What is needed
Each line of the data below from the one holding "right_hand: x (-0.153" to the one holding "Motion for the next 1", inclusive, is to be reproduced exactly; no other line belongs in the answer.

Supplied records
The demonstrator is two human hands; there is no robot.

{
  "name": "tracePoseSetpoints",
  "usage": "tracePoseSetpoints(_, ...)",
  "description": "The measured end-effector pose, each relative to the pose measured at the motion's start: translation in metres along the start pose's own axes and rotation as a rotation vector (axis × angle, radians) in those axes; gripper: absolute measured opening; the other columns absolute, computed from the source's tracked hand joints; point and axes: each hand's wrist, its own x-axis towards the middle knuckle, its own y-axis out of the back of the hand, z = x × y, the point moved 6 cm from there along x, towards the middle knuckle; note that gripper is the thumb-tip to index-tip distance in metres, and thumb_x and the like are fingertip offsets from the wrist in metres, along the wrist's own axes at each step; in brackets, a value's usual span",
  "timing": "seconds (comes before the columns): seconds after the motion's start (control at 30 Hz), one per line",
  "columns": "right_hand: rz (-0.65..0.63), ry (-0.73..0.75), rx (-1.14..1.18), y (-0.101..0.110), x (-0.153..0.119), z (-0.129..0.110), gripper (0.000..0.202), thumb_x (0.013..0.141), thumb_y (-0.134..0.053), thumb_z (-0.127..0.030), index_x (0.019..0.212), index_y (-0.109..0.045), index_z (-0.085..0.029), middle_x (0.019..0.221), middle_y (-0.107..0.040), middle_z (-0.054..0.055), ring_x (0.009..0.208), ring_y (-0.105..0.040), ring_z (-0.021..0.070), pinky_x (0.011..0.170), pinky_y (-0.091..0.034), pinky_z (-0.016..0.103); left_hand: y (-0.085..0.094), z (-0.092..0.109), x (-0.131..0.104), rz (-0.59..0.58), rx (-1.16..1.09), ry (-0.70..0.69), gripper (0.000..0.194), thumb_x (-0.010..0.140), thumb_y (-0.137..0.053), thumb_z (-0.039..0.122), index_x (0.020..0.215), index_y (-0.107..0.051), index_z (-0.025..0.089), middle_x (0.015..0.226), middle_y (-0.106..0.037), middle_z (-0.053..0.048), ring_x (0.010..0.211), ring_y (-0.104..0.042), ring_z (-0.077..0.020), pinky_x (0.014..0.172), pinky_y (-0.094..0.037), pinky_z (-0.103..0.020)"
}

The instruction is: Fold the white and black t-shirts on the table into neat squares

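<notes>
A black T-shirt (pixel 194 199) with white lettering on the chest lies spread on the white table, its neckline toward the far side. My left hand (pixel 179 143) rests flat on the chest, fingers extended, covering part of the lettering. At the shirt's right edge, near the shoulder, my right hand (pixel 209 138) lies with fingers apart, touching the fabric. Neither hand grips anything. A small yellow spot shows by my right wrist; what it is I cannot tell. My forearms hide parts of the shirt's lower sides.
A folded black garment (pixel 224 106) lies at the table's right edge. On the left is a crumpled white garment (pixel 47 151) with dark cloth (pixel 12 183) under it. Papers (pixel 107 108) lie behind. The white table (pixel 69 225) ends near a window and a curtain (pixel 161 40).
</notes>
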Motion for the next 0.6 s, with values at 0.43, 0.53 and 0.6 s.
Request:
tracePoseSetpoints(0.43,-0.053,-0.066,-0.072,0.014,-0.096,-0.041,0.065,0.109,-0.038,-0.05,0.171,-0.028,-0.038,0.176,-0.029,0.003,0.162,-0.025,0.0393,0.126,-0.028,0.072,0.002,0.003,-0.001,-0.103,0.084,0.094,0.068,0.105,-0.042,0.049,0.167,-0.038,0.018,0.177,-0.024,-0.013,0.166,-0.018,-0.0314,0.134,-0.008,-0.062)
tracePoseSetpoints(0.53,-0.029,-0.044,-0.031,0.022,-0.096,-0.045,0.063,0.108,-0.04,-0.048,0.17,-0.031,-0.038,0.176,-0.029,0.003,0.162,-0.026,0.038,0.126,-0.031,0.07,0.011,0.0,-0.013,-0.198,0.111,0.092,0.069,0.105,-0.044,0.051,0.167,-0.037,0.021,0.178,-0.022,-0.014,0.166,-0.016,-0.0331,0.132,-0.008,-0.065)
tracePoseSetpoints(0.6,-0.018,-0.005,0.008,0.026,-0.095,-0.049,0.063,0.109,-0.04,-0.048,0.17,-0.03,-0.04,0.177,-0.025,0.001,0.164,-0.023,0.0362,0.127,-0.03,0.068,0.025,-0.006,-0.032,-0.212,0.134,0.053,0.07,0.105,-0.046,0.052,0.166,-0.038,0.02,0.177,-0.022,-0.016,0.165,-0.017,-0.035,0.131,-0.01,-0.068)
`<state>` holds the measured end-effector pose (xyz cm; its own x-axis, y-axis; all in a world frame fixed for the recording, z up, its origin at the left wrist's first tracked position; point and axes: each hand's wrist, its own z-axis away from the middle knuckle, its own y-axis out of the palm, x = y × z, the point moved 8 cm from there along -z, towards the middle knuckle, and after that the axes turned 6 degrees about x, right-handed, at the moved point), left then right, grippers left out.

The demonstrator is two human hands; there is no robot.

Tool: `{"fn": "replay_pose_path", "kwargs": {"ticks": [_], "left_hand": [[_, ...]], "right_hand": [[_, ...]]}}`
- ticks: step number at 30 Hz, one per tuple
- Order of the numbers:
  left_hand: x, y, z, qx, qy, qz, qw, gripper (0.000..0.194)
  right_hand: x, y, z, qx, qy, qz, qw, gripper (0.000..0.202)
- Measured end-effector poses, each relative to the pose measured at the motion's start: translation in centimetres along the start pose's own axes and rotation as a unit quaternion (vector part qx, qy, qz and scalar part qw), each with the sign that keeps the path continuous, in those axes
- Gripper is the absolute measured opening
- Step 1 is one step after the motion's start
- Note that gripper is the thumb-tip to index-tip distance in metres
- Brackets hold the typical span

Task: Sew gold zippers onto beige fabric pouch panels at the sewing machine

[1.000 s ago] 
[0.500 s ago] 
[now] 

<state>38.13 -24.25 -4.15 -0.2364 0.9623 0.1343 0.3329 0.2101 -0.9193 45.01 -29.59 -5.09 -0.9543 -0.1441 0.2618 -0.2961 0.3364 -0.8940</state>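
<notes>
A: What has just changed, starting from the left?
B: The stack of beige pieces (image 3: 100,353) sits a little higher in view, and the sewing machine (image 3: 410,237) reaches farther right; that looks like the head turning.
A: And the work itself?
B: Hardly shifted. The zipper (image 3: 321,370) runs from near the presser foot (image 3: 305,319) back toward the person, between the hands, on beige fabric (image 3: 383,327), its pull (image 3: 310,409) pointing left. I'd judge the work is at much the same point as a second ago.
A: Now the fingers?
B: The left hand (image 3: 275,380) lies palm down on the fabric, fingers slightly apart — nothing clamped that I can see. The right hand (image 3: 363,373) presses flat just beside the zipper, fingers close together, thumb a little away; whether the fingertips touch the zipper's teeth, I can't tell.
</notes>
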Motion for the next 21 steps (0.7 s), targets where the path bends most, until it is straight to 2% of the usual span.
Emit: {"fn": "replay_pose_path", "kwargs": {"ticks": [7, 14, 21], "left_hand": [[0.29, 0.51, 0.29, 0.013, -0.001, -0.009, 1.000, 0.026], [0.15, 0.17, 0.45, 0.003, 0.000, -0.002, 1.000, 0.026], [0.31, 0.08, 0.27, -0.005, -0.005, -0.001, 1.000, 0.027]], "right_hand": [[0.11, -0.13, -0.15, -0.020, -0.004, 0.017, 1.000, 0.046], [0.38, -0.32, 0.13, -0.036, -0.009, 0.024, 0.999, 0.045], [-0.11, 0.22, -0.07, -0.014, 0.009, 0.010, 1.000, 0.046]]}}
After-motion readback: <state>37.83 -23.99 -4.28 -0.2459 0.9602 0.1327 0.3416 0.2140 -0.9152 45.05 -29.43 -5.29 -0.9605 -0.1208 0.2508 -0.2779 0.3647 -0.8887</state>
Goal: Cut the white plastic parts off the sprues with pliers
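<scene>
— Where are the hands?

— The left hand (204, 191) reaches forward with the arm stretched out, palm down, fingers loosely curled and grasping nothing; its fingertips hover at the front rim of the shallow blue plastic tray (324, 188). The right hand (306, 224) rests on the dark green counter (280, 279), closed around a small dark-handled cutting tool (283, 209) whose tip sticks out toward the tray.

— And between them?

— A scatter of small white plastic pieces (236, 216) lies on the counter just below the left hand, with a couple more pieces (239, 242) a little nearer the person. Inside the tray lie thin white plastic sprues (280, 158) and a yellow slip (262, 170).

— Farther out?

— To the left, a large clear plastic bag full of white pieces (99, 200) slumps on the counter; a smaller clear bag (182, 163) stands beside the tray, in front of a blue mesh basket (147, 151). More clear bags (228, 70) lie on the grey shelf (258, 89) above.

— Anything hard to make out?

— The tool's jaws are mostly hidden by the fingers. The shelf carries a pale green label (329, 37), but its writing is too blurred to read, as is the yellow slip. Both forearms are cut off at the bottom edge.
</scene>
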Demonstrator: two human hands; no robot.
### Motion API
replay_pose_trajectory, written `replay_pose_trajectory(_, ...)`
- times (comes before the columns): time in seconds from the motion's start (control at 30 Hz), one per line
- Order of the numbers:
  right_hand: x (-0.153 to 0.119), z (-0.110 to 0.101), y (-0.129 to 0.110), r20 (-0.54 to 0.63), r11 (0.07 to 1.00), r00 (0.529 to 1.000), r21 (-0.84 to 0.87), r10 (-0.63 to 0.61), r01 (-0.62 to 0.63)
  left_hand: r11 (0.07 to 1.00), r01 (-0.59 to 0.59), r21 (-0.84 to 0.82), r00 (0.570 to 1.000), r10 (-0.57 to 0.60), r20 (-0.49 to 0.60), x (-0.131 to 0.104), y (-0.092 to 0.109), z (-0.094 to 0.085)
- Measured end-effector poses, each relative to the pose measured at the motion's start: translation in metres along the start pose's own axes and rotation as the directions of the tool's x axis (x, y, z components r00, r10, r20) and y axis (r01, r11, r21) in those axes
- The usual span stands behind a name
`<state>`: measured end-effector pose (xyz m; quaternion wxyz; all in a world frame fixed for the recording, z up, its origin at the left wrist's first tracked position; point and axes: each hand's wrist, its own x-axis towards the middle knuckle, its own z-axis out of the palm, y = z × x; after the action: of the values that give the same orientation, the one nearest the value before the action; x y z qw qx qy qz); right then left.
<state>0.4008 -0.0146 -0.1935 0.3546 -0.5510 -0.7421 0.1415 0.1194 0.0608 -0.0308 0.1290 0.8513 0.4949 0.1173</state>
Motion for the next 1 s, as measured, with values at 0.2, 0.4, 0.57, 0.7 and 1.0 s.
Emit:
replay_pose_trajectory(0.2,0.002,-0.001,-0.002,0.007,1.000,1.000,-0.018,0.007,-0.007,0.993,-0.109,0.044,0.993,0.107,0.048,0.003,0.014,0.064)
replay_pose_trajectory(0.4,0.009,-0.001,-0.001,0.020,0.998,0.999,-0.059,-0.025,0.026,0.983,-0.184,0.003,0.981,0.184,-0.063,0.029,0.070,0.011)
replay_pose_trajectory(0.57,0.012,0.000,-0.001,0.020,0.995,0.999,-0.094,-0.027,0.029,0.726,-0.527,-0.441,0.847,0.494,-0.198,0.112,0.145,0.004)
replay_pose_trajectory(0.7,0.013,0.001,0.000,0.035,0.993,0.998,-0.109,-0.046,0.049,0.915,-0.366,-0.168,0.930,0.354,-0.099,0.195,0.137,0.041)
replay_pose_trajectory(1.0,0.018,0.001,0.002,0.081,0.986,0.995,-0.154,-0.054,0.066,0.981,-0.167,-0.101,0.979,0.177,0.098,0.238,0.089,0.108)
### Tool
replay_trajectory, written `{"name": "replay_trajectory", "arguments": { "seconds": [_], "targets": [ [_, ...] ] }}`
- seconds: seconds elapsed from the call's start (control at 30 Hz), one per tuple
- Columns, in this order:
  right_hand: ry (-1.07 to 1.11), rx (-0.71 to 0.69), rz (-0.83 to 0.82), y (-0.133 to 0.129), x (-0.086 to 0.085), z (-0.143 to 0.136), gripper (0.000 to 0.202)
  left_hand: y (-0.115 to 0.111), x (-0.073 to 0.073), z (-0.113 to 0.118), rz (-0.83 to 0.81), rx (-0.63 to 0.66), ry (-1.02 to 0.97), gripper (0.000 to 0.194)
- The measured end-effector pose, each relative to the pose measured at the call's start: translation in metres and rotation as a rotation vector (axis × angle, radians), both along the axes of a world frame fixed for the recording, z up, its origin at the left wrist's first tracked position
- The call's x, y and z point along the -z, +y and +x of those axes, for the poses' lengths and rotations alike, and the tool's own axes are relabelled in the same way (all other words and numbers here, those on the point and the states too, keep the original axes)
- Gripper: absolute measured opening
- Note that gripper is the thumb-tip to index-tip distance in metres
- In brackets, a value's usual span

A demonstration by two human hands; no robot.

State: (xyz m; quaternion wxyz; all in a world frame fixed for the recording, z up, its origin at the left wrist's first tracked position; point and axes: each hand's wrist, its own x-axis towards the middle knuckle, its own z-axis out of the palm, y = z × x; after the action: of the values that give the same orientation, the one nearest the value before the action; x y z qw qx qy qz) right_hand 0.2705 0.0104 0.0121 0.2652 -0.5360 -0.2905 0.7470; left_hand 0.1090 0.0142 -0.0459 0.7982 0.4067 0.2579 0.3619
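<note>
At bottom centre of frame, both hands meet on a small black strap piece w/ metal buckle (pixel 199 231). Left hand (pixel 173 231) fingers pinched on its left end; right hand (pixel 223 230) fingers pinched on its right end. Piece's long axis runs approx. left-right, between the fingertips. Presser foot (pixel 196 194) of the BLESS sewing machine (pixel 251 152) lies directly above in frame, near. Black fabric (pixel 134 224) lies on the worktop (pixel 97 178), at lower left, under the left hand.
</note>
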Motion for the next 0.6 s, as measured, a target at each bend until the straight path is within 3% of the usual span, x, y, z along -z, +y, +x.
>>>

Task result
  right_hand: x (-0.153 to 0.119), z (-0.110 to 0.101), y (-0.129 to 0.110), r20 (-0.54 to 0.63), r11 (0.07 to 1.00), r00 (0.529 to 1.000), r21 (-0.84 to 0.87), r10 (-0.63 to 0.61), r01 (-0.62 to 0.63)
  left_hand: r11 (0.07 to 1.00), r01 (-0.59 to 0.59), r21 (-0.84 to 0.82), r00 (0.570 to 1.000), r10 (-0.57 to 0.60), r20 (-0.49 to 0.60), x (-0.131 to 0.104), y (-0.092 to 0.109), z (-0.094 to 0.085)
- Measured end-effector poses, each relative to the pose measured at the motion's start: translation in metres along the start pose's own axes and rotation as the directions of the tool's x axis (x, y, z components r00, r10, r20) and y axis (r01, r11, r21) in those axes
- The usual span stands behind a name
`<state>`: measured end-effector pose (xyz m; quaternion wxyz; all in a world frame fixed for the recording, z up, its origin at the left wrist's first tracked position; point and axes: each hand's wrist, its own x-axis towards the middle knuckle, its own z-axis out of the palm, y = z × x; after the action: of the values that give the same orientation, the one nearest the value before the action; x y z qw qx qy qz); right then left.
<state>0.4008 -0.0146 -0.1935 0.3546 -0.5510 -0.7421 0.1415 0.1194 0.0608 -0.0308 0.1290 0.8513 0.4949 0.1173</state>
Motion for the next 1 s, as measured, with values at 0.2, 0.4, 0.57, 0.7 and 1.0 s.

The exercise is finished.